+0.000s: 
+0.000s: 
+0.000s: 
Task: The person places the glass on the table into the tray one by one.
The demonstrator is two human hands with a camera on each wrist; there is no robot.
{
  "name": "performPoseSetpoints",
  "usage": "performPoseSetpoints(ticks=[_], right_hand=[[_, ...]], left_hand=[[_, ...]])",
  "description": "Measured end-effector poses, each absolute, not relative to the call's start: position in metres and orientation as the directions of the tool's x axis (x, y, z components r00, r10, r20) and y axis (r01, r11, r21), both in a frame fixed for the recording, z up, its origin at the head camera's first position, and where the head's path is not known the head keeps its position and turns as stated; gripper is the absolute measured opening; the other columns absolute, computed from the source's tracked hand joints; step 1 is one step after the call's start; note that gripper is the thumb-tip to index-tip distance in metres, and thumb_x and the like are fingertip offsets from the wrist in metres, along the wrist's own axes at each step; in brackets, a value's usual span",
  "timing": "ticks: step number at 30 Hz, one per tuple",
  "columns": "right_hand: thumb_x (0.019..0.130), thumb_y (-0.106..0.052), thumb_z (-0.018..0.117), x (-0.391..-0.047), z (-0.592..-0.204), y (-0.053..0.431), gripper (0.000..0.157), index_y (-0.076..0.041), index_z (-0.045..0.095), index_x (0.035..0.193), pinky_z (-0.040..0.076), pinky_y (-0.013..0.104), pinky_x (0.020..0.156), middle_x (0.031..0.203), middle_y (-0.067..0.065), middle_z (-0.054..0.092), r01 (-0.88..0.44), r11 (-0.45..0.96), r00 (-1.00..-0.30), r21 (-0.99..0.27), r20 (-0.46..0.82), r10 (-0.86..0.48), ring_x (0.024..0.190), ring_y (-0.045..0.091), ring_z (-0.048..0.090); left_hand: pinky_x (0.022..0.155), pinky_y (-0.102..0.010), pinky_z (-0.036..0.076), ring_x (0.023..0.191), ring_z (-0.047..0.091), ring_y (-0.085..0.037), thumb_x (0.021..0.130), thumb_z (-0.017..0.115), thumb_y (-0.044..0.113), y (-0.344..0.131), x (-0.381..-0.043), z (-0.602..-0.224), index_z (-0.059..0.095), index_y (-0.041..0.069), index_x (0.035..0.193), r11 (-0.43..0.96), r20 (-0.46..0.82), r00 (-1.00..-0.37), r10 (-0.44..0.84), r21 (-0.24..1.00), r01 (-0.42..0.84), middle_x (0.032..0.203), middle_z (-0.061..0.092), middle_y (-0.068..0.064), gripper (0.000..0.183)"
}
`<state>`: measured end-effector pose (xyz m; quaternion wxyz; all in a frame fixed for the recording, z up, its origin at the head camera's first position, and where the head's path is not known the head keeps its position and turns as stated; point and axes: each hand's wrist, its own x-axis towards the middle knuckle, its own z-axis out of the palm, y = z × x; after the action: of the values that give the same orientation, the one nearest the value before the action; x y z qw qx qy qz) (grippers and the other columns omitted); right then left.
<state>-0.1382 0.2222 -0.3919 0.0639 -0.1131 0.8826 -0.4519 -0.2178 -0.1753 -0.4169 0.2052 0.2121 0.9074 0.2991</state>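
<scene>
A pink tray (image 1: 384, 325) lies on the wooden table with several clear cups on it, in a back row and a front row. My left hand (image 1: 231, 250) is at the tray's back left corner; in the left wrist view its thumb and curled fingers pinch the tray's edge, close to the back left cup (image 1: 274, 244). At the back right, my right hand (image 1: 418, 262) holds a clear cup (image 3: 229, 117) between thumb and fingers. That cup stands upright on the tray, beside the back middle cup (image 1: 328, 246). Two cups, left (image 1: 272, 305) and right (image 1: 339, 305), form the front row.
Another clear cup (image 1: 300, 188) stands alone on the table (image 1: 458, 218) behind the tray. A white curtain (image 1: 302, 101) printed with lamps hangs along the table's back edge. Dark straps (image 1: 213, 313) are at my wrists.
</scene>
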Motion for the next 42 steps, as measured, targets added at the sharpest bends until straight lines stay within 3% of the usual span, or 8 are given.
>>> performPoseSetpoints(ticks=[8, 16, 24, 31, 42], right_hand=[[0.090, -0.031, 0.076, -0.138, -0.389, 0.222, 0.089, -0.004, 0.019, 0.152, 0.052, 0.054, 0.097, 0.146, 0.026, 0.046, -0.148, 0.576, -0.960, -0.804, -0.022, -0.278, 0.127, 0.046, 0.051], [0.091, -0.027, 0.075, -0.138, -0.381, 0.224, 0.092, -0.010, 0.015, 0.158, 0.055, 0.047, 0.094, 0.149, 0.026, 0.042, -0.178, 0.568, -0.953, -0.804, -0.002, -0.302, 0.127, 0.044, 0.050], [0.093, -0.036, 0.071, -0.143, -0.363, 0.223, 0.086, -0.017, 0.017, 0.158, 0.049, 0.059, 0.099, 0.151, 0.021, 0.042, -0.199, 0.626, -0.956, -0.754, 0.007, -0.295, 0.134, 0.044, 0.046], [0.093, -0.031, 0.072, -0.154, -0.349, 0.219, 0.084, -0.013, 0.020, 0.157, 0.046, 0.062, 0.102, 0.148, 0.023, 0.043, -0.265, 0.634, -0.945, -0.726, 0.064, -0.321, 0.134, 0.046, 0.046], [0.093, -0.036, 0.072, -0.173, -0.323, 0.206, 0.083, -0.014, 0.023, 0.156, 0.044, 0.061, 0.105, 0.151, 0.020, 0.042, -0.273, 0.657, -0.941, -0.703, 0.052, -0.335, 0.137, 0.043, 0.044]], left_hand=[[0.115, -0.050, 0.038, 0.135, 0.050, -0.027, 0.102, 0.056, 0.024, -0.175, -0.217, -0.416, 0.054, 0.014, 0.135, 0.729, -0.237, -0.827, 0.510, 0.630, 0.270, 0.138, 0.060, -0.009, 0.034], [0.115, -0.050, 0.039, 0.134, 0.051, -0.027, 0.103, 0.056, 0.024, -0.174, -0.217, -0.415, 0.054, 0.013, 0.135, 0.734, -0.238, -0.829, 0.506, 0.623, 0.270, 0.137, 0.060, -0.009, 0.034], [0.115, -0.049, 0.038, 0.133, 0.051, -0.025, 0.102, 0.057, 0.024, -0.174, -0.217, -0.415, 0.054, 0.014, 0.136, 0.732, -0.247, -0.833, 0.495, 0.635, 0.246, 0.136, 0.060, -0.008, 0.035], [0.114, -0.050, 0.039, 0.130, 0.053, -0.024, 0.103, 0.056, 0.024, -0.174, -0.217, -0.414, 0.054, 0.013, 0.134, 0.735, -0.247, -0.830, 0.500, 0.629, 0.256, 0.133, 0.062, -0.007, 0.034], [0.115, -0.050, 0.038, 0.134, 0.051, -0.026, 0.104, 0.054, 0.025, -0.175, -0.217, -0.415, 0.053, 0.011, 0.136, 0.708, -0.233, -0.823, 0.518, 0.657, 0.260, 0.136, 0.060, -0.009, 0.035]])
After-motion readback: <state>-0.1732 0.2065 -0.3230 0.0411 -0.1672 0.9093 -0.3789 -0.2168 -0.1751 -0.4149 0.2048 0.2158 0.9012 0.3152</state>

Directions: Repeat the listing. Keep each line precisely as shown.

Result below:
+0.000s: 
+0.000s: 
+0.000s: 
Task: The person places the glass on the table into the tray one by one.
The demonstrator is two human hands with a camera on each wrist; there is no robot.
{
  "name": "performPoseSetpoints",
  "usage": "performPoseSetpoints(ticks=[_], right_hand=[[_, ...]], left_hand=[[_, ...]])",
  "description": "Measured end-effector poses, each absolute, not relative to the call's start: position in metres and orientation as the directions of the tool's x axis (x, y, z components r00, r10, r20) and y axis (r01, r11, r21), both in a frame fixed for the recording, z up, its origin at the head camera's first position, and where the head's path is not known the head keeps its position and turns as stated; gripper is the absolute measured opening; the other columns absolute, computed from the source's tracked hand joints; step 1 is one step after the call's start; note that gripper is the thumb-tip to index-tip distance in metres, and thumb_x and the like are fingertip offsets from the wrist in metres, along the wrist's own axes at each step; in brackets, a value's usual span",
  "timing": "ticks: step number at 30 Hz, one per tuple",
  "columns": "right_hand: thumb_x (0.019..0.130), thumb_y (-0.106..0.052), thumb_z (-0.018..0.117), x (-0.391..-0.047), z (-0.592..-0.204), y (-0.053..0.431), gripper (0.000..0.157), index_y (-0.076..0.041), index_z (-0.045..0.095), index_x (0.035..0.193), pinky_z (-0.040..0.076), pinky_y (-0.013..0.104), pinky_x (0.020..0.156), middle_x (0.031..0.203), middle_y (-0.067..0.065), middle_z (-0.054..0.092), r01 (-0.88..0.44), r11 (-0.45..0.96), r00 (-1.00..-0.30), r21 (-0.99..0.27), r20 (-0.46..0.82), r10 (-0.86..0.48), ring_x (0.024..0.190), ring_y (-0.045..0.091), ring_z (-0.048..0.090); left_hand: pinky_x (0.022..0.155), pinky_y (-0.102..0.010), pinky_z (-0.036..0.076), ring_x (0.023..0.191), ring_z (-0.047..0.091), ring_y (-0.085..0.037), thumb_x (0.021..0.130), thumb_z (-0.017..0.115), thumb_y (-0.044..0.113), y (-0.344..0.131), x (-0.381..-0.043), z (-0.602..-0.224), index_z (-0.059..0.095), index_y (-0.041..0.069), index_x (0.035..0.193), r11 (-0.43..0.96), r20 (-0.46..0.82), r00 (-1.00..-0.37), r10 (-0.44..0.84), r21 (-0.24..1.00), r01 (-0.42..0.84), middle_x (0.032..0.203), middle_z (-0.061..0.092), middle_y (-0.068..0.064), gripper (0.000..0.183)"
}
`<state>`: measured end-effector pose (xyz m; quaternion wxyz; all in a frame fixed for the recording, z up, its origin at the head camera's first position, and where the head's path is not known the head keeps its position and turns as stated; point and axes: each hand's wrist, its own x-axis towards the middle knuckle, its own z-axis out of the palm, y = z × x; after the action: of the values that give the same orientation, the one nearest the value before the action; x y z qw qx qy qz) (grippers and the other columns omitted); right then left.
<state>-0.1382 0.2222 -0.3919 0.0639 -0.1131 0.8826 -0.4519 -0.2178 -0.1753 -0.4169 0.2052 0.2121 0.9074 0.2991</state>
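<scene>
A pink tray (image 1: 384, 325) lies on the wooden table with several clear cups on it, in a back row and a front row. My left hand (image 1: 231, 250) is at the tray's back left corner; in the left wrist view its thumb and curled fingers pinch the tray's edge, close to the back left cup (image 1: 274, 244). At the back right, my right hand (image 1: 418, 262) holds a clear cup (image 3: 229, 117) between thumb and fingers. That cup stands upright on the tray, beside the back middle cup (image 1: 328, 246). Two cups, left (image 1: 272, 305) and right (image 1: 339, 305), form the front row.
Another clear cup (image 1: 300, 188) stands alone on the table (image 1: 458, 218) behind the tray. A white curtain (image 1: 302, 101) printed with lamps hangs along the table's back edge. Dark straps (image 1: 213, 313) are at my wrists.
</scene>
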Motion for the next 42 steps, as measured, targets added at the sharpest bends until straight lines stay within 3% of the usual span, or 8 are given.
>>> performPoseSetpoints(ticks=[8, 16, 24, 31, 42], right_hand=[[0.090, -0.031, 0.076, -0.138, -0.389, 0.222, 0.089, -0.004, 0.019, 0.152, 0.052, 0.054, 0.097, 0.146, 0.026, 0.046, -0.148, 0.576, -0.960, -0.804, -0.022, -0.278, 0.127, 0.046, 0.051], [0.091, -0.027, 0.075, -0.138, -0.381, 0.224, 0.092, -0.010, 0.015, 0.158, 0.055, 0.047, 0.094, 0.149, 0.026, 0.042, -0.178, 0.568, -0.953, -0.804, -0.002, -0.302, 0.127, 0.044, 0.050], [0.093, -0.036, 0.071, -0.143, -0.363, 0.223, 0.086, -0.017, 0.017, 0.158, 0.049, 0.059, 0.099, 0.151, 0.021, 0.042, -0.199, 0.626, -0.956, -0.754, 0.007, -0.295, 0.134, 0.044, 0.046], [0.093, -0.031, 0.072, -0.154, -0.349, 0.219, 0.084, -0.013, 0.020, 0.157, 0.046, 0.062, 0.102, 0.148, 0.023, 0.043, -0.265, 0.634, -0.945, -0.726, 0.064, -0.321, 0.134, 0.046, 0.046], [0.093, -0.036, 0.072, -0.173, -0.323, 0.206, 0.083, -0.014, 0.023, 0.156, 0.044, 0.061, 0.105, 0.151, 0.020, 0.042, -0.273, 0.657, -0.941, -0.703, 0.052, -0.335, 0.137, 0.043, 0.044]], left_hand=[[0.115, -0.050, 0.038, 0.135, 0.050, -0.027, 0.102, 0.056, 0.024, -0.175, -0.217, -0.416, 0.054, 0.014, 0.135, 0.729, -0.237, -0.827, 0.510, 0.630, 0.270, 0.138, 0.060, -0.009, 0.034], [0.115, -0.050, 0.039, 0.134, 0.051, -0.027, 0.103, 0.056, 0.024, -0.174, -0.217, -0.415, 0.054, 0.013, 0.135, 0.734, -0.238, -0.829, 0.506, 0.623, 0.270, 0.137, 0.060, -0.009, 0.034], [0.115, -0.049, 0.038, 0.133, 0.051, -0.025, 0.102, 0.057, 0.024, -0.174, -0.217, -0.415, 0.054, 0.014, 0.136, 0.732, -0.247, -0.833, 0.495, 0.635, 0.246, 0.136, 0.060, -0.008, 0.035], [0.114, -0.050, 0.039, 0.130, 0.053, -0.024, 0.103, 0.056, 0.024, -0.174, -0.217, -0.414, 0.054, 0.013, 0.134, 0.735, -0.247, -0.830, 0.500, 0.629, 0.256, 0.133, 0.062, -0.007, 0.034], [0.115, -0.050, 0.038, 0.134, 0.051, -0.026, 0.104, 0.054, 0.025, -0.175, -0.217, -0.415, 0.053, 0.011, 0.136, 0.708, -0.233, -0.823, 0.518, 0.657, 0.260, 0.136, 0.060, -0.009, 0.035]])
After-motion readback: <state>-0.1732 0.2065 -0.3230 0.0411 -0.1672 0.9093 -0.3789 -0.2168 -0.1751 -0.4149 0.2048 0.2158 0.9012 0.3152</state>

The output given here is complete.